Practicing states and completely ignoring stages can be fraught with this (especially, in ethics, morality and interpersonal perspectives). This is one of the consequences of not understanding postmodernist and integral ideas, since

  • attacking the idea about one truth this is postmodernism that lets revealing such systems of oppression and discrimination as racism, sexism, androcentrism and others;
  • rejecting the importance of hierarchies that were brought forward by integralism results in inability to differentiate natural hierarchies and pathological hierarchies of supremacy.

Therefore, experiences by themselves do not carry sufficient reliable data in isolation from the analysis of the developmental level of individual. Peak experiences can be studied on any developmental level of both therapist and the one being tested, but transpersonal work does not depend on technique, but first of all on the depth of spiritual orientation of the very therapist. Moreover, there is a whole spectrum of states, the phenomenology of which considerably differs in real spiritual practice, even being induced by psychedelics or holotropic breathwork. In addition, the results of experiences, obtained under influence of psychoactive substances, are extremely difficult to be convincingly moved to the mainstream, because it will reject any spirituality like this having called it narcotic hallucinations which damages the whole discipline. (Good science is supposed to be verified by public experiment even in spiritual domain, otherwise we erase a border between science and ideology.)

The future of transpersonal approach depends on those people who become competent in spiritual spheres in practice. The whole class of phenomena cannot be adequately interpreted without a stable adaptation on transpersonal stages. Meditation or any other spiritual and peak experience does not exist in isolation from its interpretation that directly depends on the level of development. Facts do not carry the indicators of level, on which they could be regarded. When the level of cognizing person does not correspond to the level of meaning of cognized object that results in not just an actual mistake or logic contradiction, but in something much more serious: inadequate or depleted image of reality.

Presenting transpersonal enlightenments and altered states of consciousness as empirical scientific facts can also discredit all field, since they cannot be verified scientifically. It is necessary to give spiritual practices and to learn a verified contemplation that provides with a steady access to any subtle and causal states. Exactly mastering the structures that can consciously manifest states is the development in integral approach.

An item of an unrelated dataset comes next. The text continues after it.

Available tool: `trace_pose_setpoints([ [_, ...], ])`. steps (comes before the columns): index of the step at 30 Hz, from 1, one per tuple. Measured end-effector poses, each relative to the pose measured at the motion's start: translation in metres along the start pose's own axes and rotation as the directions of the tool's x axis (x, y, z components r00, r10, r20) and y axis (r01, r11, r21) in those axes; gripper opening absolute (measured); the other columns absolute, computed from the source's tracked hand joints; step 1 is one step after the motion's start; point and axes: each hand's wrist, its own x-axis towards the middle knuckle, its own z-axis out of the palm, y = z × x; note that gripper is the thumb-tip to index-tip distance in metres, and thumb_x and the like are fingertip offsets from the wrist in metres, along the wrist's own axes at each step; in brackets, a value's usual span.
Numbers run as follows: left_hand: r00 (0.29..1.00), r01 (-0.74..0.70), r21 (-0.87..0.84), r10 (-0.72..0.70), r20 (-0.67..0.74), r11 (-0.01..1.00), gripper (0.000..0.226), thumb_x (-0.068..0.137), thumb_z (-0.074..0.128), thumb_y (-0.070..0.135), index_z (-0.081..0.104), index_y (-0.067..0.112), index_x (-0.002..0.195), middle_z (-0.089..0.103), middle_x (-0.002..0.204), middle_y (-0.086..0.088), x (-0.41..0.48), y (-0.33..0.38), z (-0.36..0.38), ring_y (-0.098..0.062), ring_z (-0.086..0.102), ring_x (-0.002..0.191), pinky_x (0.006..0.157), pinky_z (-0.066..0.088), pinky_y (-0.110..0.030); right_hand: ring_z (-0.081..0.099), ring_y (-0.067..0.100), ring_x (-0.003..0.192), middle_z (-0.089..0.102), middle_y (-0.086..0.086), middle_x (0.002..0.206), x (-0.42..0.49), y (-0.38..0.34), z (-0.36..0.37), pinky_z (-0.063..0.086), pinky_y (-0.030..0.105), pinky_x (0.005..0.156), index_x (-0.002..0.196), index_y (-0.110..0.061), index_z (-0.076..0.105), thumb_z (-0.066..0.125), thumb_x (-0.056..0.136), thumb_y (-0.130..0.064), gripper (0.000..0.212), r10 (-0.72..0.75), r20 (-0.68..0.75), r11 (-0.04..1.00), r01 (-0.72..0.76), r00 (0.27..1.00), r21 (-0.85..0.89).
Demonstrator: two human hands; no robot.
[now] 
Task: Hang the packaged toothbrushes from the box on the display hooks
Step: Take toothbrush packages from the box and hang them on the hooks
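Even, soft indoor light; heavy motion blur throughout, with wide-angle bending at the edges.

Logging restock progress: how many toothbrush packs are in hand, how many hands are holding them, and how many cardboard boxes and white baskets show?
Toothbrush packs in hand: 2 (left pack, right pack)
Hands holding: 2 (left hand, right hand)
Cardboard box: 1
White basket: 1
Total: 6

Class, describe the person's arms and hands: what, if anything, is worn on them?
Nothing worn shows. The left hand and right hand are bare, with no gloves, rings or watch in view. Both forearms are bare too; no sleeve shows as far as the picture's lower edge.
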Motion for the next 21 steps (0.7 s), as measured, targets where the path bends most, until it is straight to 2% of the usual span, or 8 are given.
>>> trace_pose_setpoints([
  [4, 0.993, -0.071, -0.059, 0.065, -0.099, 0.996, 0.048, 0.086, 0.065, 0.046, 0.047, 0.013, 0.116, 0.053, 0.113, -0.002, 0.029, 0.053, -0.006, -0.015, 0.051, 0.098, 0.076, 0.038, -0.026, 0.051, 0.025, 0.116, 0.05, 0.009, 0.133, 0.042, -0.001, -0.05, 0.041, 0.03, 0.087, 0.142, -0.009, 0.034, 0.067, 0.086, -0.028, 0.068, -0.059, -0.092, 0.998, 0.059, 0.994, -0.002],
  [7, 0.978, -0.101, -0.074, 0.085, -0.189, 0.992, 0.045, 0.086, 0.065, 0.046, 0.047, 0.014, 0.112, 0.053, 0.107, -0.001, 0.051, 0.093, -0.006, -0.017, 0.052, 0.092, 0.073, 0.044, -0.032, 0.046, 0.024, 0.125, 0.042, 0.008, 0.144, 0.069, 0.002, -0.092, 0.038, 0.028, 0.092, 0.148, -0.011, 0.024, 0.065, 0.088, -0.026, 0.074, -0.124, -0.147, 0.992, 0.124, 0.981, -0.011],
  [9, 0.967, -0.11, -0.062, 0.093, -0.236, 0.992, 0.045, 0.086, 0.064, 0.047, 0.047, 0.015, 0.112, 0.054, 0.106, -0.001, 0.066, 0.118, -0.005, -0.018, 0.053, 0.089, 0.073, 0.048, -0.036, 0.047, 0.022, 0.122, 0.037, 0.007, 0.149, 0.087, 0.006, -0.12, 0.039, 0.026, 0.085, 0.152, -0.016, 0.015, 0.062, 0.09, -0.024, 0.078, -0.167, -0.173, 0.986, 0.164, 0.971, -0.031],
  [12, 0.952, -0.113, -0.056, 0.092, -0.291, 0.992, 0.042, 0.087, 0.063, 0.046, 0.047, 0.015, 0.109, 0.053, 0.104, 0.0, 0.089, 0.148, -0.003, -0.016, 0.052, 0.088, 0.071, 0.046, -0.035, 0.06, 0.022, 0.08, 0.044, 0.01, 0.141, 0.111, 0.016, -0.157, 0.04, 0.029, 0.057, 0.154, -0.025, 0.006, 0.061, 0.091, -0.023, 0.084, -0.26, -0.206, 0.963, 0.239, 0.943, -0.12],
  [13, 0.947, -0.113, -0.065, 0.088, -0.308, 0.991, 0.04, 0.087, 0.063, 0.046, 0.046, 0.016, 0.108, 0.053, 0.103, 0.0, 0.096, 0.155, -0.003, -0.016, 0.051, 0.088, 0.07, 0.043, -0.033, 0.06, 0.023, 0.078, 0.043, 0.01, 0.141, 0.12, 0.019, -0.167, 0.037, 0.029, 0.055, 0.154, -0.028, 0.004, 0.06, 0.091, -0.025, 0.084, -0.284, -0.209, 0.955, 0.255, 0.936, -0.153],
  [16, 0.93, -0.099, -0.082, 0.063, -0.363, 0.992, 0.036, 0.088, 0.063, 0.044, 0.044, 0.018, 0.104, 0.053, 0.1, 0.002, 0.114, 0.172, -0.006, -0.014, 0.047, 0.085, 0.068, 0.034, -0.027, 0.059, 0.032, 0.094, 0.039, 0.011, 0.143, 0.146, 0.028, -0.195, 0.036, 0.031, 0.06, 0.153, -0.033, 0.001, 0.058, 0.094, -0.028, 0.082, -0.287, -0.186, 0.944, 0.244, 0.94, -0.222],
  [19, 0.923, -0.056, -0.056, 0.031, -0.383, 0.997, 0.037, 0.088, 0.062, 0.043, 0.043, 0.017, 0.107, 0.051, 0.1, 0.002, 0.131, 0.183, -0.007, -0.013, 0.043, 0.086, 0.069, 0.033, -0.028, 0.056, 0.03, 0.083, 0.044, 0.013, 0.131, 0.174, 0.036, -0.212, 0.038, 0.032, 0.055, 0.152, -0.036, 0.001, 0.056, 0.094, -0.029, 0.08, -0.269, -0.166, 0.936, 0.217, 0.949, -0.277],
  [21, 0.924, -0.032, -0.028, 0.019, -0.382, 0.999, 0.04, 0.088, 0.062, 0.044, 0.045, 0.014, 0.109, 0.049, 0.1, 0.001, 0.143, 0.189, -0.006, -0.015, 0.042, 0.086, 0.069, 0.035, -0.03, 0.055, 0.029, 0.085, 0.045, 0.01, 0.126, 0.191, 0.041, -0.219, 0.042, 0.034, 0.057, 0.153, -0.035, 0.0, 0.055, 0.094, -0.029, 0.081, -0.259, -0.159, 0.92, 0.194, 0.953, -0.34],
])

That means that psychologists persistently have to practice, which luckily tends to happen for some years past.

The greatest merit of transpersonal psychology is that it was the first major school in modern psychology that took spirituality in all seriousness. And today transpersonal approach is still one-up: it can be the first to get the status of science that can rest upon all 3 eyes (body, mind and spirit) and possess the fullness of the approach to reality. However, in transpersonal world the postmodernist revolution has not happened yet and the immediate goal is that the whole discipline reaches the stage of development where intersubjectivity and its influence on individual consciousness will become a part of transpersonal worldview. Then transpersonal outlook will get a proper power and depth and legitimately will be able to use the integral model and its discoveries in all the fullness for its studies. To do more is impossible; to do less is already destructive.